Shew explains that the shift from subcritical to supercritical dynamics in the checkerboard game is a version of a phase transition. “We experience phase transitions every day,” he said, “when liquid water evaporates and turns into vapor or freezes and turns into ice. Your brain can go through a phase transition, as well,” he said, “and that’s a bit more surprising, right?

“Of course I don’t mean that the brain can melt or freeze, but it can switch from orderly to disorderly behavior,” he said. “Both states or phases are less than optimal. An epileptic seizure is an example of an extreme level of order; all your neurons are doing the same thing together and that’s not good. You need a little bit of disorder for your brain to work effectively.

“In this paper we describe what happens to the visual system when you drive it really hard. Intense visual input pushes it into one of these phases that’s not computationally effective, at least briefly. But there’s a natural process by which it adapts, tuning itself so that it is back to a state where it can make sense of the input.

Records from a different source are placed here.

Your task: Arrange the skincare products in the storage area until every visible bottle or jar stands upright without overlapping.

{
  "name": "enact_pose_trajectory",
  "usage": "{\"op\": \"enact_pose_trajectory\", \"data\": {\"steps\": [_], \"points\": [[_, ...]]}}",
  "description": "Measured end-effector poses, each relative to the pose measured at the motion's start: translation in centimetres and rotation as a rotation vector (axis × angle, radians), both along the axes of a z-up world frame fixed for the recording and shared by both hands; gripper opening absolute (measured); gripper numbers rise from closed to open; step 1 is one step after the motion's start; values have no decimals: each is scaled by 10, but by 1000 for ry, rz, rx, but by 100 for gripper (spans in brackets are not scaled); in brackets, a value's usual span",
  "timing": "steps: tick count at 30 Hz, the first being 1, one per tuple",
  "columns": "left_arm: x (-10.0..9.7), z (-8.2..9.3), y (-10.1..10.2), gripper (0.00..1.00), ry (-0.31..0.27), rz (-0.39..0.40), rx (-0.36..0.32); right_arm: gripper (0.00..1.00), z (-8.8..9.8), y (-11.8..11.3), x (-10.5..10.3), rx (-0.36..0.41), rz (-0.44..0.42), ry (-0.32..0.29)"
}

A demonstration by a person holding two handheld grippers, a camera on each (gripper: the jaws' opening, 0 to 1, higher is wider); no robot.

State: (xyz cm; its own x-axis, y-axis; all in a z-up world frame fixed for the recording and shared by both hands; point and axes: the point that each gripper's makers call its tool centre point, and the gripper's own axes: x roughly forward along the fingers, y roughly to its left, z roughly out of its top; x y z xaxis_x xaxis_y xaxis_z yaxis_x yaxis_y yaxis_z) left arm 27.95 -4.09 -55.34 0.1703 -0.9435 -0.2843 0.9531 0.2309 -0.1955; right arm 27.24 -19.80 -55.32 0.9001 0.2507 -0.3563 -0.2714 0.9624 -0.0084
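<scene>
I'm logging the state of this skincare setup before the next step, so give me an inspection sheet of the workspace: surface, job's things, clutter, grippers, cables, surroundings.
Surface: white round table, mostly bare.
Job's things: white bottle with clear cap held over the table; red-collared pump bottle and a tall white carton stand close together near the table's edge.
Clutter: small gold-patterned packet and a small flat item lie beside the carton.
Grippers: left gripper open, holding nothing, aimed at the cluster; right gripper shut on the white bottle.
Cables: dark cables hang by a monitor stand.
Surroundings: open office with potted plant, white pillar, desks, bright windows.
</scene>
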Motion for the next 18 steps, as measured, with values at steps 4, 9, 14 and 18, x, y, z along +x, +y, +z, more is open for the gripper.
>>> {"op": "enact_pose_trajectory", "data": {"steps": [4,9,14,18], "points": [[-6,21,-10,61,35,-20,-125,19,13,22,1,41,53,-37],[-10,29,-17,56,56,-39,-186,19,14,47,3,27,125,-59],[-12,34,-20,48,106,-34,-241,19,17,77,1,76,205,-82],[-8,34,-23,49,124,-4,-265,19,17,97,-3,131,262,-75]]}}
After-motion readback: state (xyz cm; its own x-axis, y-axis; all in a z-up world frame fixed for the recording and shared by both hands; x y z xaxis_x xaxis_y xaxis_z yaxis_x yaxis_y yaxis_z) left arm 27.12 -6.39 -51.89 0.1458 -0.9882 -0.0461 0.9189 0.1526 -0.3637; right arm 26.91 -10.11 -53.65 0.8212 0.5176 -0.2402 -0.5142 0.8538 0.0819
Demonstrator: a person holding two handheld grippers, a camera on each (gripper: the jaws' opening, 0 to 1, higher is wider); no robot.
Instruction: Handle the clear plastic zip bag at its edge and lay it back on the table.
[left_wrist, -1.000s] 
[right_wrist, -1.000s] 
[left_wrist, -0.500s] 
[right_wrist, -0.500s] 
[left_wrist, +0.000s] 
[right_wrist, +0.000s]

“That state is right at the boundary between two phases,” he said. “That’s what we mean by criticality, the tipping point between two very different ways of working. Somehow this system tunes itself not to one phase or the other, but into the boundary between two phases.

“That’s a surprising thing,” he said.

This explanation for how the brain works might seem outlandish at first, but on reflection it makes sense that a brain able to read a map one moment and identify Bach’s Sonata No. 1 in G minor the next would seek a dynamic tipping point where it would be poised to nimbly adjust to changes in input.